__Goal of the exercise__: Transcribe all data verbatim. Skip the pictures.

__Raw data__:
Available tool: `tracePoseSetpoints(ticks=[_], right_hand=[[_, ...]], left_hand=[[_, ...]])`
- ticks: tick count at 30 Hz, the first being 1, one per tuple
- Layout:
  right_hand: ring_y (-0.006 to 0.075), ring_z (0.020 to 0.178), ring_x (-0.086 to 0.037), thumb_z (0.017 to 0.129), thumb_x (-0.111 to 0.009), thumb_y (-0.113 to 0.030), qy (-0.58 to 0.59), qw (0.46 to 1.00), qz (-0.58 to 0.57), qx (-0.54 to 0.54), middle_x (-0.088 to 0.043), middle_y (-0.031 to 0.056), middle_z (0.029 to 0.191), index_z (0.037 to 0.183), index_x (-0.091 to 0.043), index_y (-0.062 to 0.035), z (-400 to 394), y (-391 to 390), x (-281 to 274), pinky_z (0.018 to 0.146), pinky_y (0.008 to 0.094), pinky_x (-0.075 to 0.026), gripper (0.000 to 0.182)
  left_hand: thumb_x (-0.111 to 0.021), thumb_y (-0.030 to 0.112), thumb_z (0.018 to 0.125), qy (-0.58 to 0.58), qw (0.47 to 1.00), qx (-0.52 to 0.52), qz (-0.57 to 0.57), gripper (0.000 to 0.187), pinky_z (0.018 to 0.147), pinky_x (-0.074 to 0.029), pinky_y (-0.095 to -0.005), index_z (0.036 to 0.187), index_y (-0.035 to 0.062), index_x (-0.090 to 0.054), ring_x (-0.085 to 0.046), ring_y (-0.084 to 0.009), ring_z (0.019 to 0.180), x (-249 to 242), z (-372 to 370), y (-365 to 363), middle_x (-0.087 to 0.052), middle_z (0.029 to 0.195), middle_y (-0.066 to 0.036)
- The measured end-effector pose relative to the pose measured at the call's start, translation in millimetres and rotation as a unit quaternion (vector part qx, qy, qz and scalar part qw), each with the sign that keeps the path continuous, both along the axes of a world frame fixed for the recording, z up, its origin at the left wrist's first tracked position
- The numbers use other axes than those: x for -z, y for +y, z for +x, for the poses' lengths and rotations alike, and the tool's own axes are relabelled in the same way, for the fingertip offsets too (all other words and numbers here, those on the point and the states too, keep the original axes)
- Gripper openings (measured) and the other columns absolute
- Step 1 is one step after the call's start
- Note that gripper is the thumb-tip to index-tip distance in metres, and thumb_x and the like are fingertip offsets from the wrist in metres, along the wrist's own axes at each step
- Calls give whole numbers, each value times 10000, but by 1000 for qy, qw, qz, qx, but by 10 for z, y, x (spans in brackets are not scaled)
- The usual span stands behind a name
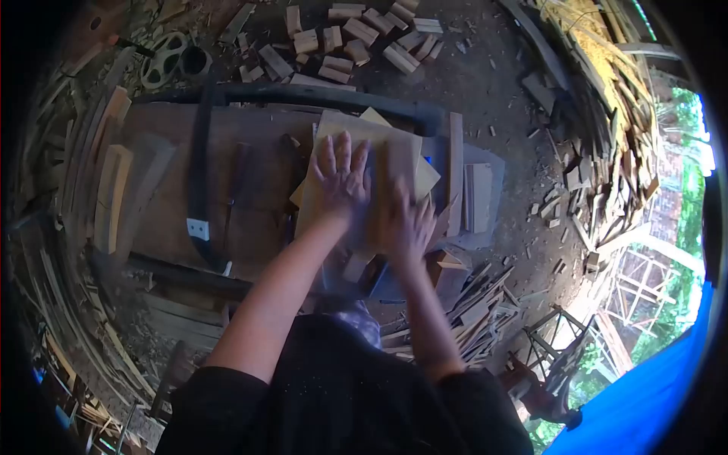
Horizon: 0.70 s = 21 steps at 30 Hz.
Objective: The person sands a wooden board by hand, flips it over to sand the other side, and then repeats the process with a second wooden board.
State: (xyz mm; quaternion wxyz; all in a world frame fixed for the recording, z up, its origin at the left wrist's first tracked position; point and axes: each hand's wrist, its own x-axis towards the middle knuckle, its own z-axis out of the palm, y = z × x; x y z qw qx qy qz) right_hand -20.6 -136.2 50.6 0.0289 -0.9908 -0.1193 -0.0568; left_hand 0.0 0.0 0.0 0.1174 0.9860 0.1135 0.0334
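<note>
My left hand [343, 182] lies with its fingers spread on the left part of a light wooden board [334, 129]. Blurred by motion, my right hand [412, 220] is over the board's right side, its fingers apart. Near its fingertips stands a blurred brownish piece [402, 159]; whether the hand touches it is unclear. Corners of a yellowish sheet [429, 176] stick out from under the board. All this rests on a brown wooden workbench [171, 197].
A dark curved bar with a white plate [198, 230] crosses the bench at left. Wood blocks [360, 30] lie scattered on the ground beyond it. Planks [478, 197] lie at the bench's right end, scrap strips [485, 303] below them. A blue tarp [644, 379] hangs lower right.
</note>
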Motion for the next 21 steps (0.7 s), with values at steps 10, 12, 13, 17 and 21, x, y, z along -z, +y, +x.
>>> tracePoseSetpoints(ticks=[10, 12, 13, 17, 21], right_hand=[[433, 1023, -582, 929, -552, -356, 79, 990, 93, 66, -559, 262, 1176, 1379, -477, -221, 1219, 233, -14, 825, 547, -474, 476], [434, 1017, -585, 929, -550, -354, 58, 993, 87, 62, -564, 262, 1168, 1380, -479, -223, 1114, 244, 12, 814, 548, -476, 475], [435, 1011, -587, 929, -549, -353, 39, 995, 72, 53, -569, 261, 1159, 1381, -481, -226, 1027, 234, 37, 804, 549, -478, 474], [442, 988, -576, 885, -613, -321, 124, 990, 55, 37, -554, 299, 1129, 1445, -474, -263, -549, -61, -238, 802, 554, -456, 580], [436, 987, -570, 876, -622, -284, 115, 991, 69, 27, -547, 292, 1134, 1419, -502, -252, -372, -30, -250, 803, 539, -459, 556]], left_hand=[[-396, 387, 1016, 32, 999, 1, -42, 531, 1153, -65, -633, 1528, 256, -340, -112, -434, 1490, -114, -96, -62, -243, 1607, -149], [-397, 393, 1016, 9, 999, 8, -47, 533, 1154, -61, -633, 1528, 257, -338, -111, -431, 1490, -146, -39, -13, -239, 1609, -148], [-398, 364, 1013, 15, 998, 4, -63, 546, 1154, -50, -643, 1541, 254, -311, -100, -429, 1497, -141, -17, 9, -215, 1621, -148], [-402, 340, 1011, 33, 997, 10, -72, 567, 1157, -35, -651, 1558, 260, -275, -79, -426, 1506, -173, -31, 39, -180, 1637, -142], [-429, 322, 993, 94, 995, 12, -33, 606, 1161, -33, -645, 1566, 263, -244, -75, -426, 1507, -238, 4, 28, -166, 1640, -145]])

__Written answer__:
Available tool: `tracePoseSetpoints(ticks=[_], right_hand=[[_, ...]], left_hand=[[_, ...]])`
- ticks: tick count at 30 Hz, the first being 1, one per tuple
- Layout:
  right_hand: ring_y (-0.006 to 0.075), ring_z (0.020 to 0.178), ring_x (-0.086 to 0.037), thumb_z (0.017 to 0.129), thumb_x (-0.111 to 0.009), thumb_y (-0.113 to 0.030), qy (-0.58 to 0.59), qw (0.46 to 1.00), qz (-0.58 to 0.57), qx (-0.54 to 0.54), middle_x (-0.088 to 0.043), middle_y (-0.031 to 0.056), middle_z (0.029 to 0.191), index_z (0.037 to 0.183), index_x (-0.091 to 0.043), index_y (-0.062 to 0.035), z (-400 to 394), y (-391 to 390), x (-281 to 274), pinky_z (0.018 to 0.146), pinky_y (0.008 to 0.094), pinky_x (-0.075 to 0.026), gripper (0.000 to 0.182)
  left_hand: thumb_x (-0.111 to 0.021), thumb_y (-0.030 to 0.112), thumb_z (0.018 to 0.125), qy (-0.58 to 0.58), qw (0.47 to 1.00), qx (-0.52 to 0.52), qz (-0.57 to 0.57), gripper (0.000 to 0.187), pinky_z (0.018 to 0.147), pinky_x (-0.074 to 0.029), pinky_y (-0.095 to -0.005), index_z (0.036 to 0.187), index_y (-0.035 to 0.062), index_x (-0.090 to 0.054), ring_x (-0.085 to 0.046), ring_y (-0.084 to 0.009), ring_z (0.019 to 0.180), x (-249 to 242), z (-372 to 370), y (-365 to 363), middle_x (-0.087 to 0.052), middle_z (0.029 to 0.195), middle_y (-0.066 to 0.036)
- The measured end-effector pose relative to the pose measured at the call's start, translation in millimetres and rotation as a unit quaternion (vector part qx, qy, qz and scalar part qw), each with the sign that keeps the path continuous, both along the axes of a world frame fixed for the recording, z up, its origin at the left wrist's first tracked position
- The numbers use other axes than those: x for -z, y for +y, z for +x, for the poses' lengths and rotations alike, and the tool's own axes are relabelled in the same way, for the fingertip offsets too (all other words and numbers here, those on the point and the states too, keep the original axes)
- Gripper openings (measured) and the other columns absolute
- Step 1 is one step after the call's start
- Note that gripper is the thumb-tip to index-tip distance in metres, and thumb_x and the like are fingertip offsets from the wrist in metres, along the wrist's own axes at each step
- Calls give whole numbers, each value times 10000, but by 1000 for qy, qw, qz, qx, but by 10 for z, y, x (spans in brackets are not scaled)
- The usual span stands behind a name
Horizon: 0.70 s = 21 steps at 30 Hz.
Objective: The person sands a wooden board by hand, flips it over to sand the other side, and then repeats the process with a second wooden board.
State: (xyz mm; quaternion wxyz; all in a world frame fixed for the recording, z up, its origin at the left wrist's first tracked position; point and axes: each hand's wrist, its own x-axis towards the middle knuckle, its own z-axis out of the palm, y = z × x; x y z qw qx qy qz) right_hand -20.6 -136.2 50.6 0.0289 -0.9908 -0.1193 -0.0568; left_hand 0.0 0.0 0.0 0.1174 0.9860 0.1135 0.0334
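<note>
My left hand [343, 182] lies with its fingers spread on the left part of a light wooden board [334, 129]. Blurred by motion, my right hand [412, 220] is over the board's right side, its fingers apart. Near its fingertips stands a blurred brownish piece [402, 159]; whether the hand touches it is unclear. Corners of a yellowish sheet [429, 176] stick out from under the board. All this rests on a brown wooden workbench [171, 197].
A dark curved bar with a white plate [198, 230] crosses the bench at left. Wood blocks [360, 30] lie scattered on the ground beyond it. Planks [478, 197] lie at the bench's right end, scrap strips [485, 303] below them. A blue tarp [644, 379] hangs lower right.
</note>
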Motion for the next 21 steps (0.7 s), with values at steps 10, 12, 13, 17 and 21, x, y, z along -z, +y, +x.
>>> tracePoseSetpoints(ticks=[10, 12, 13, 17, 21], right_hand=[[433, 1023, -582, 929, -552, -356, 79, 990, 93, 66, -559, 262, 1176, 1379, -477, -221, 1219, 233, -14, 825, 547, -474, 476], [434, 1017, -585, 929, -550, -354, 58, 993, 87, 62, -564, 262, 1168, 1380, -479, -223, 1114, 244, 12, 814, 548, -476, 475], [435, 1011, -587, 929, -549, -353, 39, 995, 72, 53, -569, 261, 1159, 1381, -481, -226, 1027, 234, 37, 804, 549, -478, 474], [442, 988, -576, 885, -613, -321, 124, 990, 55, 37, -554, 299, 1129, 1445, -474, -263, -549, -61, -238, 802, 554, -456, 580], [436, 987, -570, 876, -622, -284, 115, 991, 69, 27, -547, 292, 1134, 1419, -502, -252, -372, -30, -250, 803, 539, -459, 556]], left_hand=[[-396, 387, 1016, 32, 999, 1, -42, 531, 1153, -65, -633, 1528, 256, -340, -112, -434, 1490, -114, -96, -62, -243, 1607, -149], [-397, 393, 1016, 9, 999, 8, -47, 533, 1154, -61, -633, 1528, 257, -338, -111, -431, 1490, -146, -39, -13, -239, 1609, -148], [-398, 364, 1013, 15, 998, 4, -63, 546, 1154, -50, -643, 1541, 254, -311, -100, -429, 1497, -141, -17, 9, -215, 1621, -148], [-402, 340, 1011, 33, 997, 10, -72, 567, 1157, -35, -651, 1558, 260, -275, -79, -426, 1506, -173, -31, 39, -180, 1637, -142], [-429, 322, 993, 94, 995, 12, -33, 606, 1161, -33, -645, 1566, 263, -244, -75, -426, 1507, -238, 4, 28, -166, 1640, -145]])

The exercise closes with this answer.